Ora, já em 2021, situava-se o número total de violações em 397, número acima da média anual nos últimos

7 anos, nomeadamente, 383.

Sendo certo que, em tal período, demonstravam os mesmos números divulgados que 94 % das vítimas de

violação seriam mulheres e que em 77 % dos casos a vítima e o agressor já se conheciam previamente,

significando assim que existira uma proximidade prévia, num contexto familiar, laboral ou relacional, fatores

esses que se vêm mantendo, conforme esclarecido no RASI 2023.
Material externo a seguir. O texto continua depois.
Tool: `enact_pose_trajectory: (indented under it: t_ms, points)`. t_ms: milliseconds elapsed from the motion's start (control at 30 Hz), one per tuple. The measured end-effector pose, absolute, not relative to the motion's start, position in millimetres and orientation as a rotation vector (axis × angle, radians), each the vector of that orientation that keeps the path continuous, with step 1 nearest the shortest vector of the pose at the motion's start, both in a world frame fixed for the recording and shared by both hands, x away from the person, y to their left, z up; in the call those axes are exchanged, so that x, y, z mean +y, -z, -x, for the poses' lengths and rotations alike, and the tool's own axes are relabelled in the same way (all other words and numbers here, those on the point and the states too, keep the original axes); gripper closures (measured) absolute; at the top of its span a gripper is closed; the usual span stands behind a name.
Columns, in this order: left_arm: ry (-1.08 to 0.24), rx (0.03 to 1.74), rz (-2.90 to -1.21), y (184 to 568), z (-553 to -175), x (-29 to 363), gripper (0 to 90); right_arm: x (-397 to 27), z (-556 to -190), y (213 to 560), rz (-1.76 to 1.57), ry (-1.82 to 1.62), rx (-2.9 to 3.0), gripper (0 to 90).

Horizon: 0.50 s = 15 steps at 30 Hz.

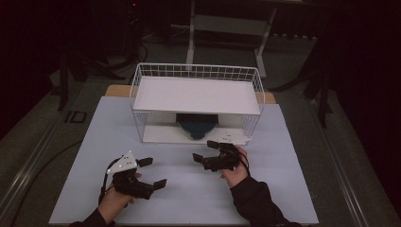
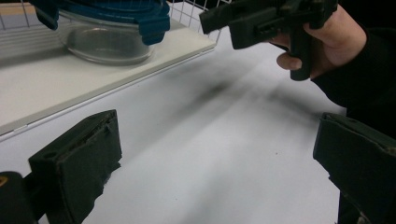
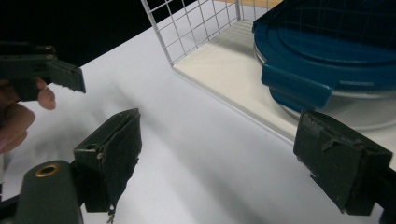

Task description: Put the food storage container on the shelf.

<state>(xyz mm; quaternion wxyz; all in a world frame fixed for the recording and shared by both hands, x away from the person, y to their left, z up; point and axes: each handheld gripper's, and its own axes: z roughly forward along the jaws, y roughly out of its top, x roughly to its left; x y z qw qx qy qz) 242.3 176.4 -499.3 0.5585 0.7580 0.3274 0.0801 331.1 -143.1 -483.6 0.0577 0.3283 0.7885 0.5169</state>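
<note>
Waiting: both grippers hover over the table (image 1: 283,189), holding nothing.
Left gripper (image 1: 153,172): jaws wide.
Right gripper (image 1: 204,150): jaws wide, nearest the rack.
Container (image 3: 327,60): blue-lidded, sheltered on the wire rack's (image 1: 142,85) lower shelf.

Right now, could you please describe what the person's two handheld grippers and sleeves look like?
Both are black two-fingered handheld tools with blocky, flat-faced fingers. The left gripper carries a grey three-cornered plate with small dark dots on top, and a black cable trails from it; in the right gripper view a brass-coloured ring shows at a finger's base. The right gripper is all black. The person wears dark long sleeves.
</note>
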Motion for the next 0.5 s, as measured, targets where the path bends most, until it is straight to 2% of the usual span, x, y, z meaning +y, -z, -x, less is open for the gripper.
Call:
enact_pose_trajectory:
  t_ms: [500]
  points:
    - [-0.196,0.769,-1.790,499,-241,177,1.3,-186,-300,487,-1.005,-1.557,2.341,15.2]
Por outro lado, atualmente, i.e., atendendo ao período a que se reporta o Relatório Anual de Segurança

Interna de 2023, mantém-se a percentagem de vítimas indivíduos do sexo feminino nos 90,7 %, escalando

também as situações em que as vítimas são indivíduos do sexo masculino para os 9,3 %, aumento este

1 ALBUQUERQUE, Paulo Pinto, Comentário do Código Penal à luz da Constituição da República e da Convenção Europeia dos Direitos do Homem, pág. 696: «Consagrou-se o modelo do artigo 222-23 do CP Francês de 1994, que inclui no conceito legal de violação toda a penetração sexual, de qualquer natureza que seja, cometido sobre a pessoa de outrem por violência, coação, ameaça ou surpresa». 2 Parecer Associação Portuguesa das Mulheres Juristas Pelos Direitos Humanos, de 27 de maio de 2019. 3 Cfr. Relatório Anual de Segurança Interna, de 2023, disponível em www.portugal.gov.pt.